As a veteran teacher, I knew that the students master their subject matter at all different rates. I always thought that Howard Gardner described a classroom of students best with his Seven Multiple Intelligences Theory. He theorized that each person has a dominant intelligence, their gift, and then varying degrees of the other intelligences. He posited that each individual has various strengths and weaknesses based on the following intelligences:
- Logical-Mathematical (mathematician, scientist)
- Linguistic (writer, orator)
- Spatial (artist, architect)
- Musical (musician, lyricist)
- Bodily-kinesthetic (dancer, gymnast, wide-receiver)
- Interpersonal (aware of others, empath)

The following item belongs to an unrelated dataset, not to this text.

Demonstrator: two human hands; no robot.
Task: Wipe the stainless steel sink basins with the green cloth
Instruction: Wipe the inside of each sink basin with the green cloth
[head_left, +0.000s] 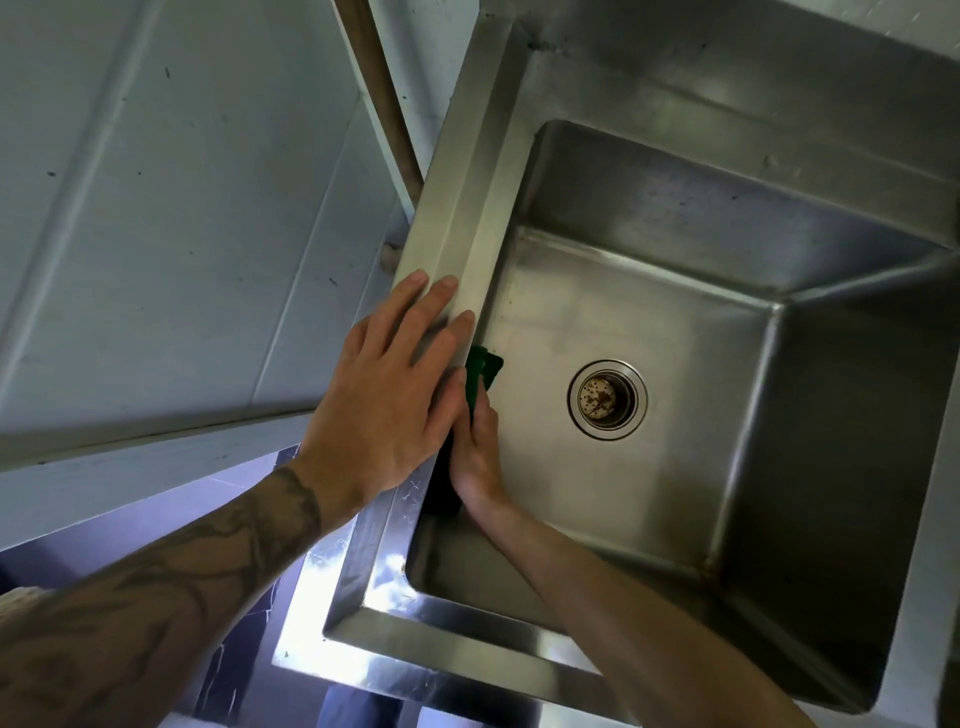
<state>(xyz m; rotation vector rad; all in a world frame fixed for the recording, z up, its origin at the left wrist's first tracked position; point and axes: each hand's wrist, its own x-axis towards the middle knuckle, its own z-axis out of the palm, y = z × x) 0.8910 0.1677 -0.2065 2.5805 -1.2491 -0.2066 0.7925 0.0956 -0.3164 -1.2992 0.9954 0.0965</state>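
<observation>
Sink basin (675, 208), stainless, seen from above w/ its drain (607, 399) in the middle of the floor; the drain strainer shows brown specks.

L hand (400, 384) lies left of the drain, up on the sink's flat rim. It is open and holds nothing: palm down, fingers (410, 296) straight and pointing along the rim away from the person, little finger at the rim's inner edge. The forearm (182, 561) behind it is tattooed and runs off to the lower left corner.

R hand (478, 457) is down inside the basin, btwn the drain and the L hand, against the basin's left wall. It presses the green cloth (480, 371) onto that wall w/ fingers laid about straight along it, no fist. The thumb is hidden by the L hand, so can't tell if it pinches the cloth.

The cloth is left of the drain, on the left wall just below the rim. A green corner sticks out past the R fingertips; a darker part shows lower, btwn wrist and wall.

Further left of the drain, past the rim, a pale grey panelled surface (156, 208) w/ small dark marks. A brown pipe (387, 93) runs btwn that panel and the sink's far left edge.
</observation>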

- Intrapersonal (self-aware)
Each student with their own set of dominant intelligence (abilities) and style of learning has to have the ideas taught in a way that makes sense to them. If you have a classroom of 20 students and each one has a different series of dominance of the seven intelligences, then there are more than 2000 possible different kinds of students sitting in your classroom. Each student requires a specific amount of teacher time in order to master the concepts. This is why there is something magical about a classroom of 20 students. Once you go past 20, the amount of teacher time per student drops too low for all to reach their potential.
I have a friend who is a teacher and she said to me one day that she was as happy for a student who finally understood an idea in May as she was for the student who understood right away in October. Wow! There is a great teacher! It doesn’t matter if you “get it” now or later, just that you keep learning and “get it” one day. Plato had the right idea!!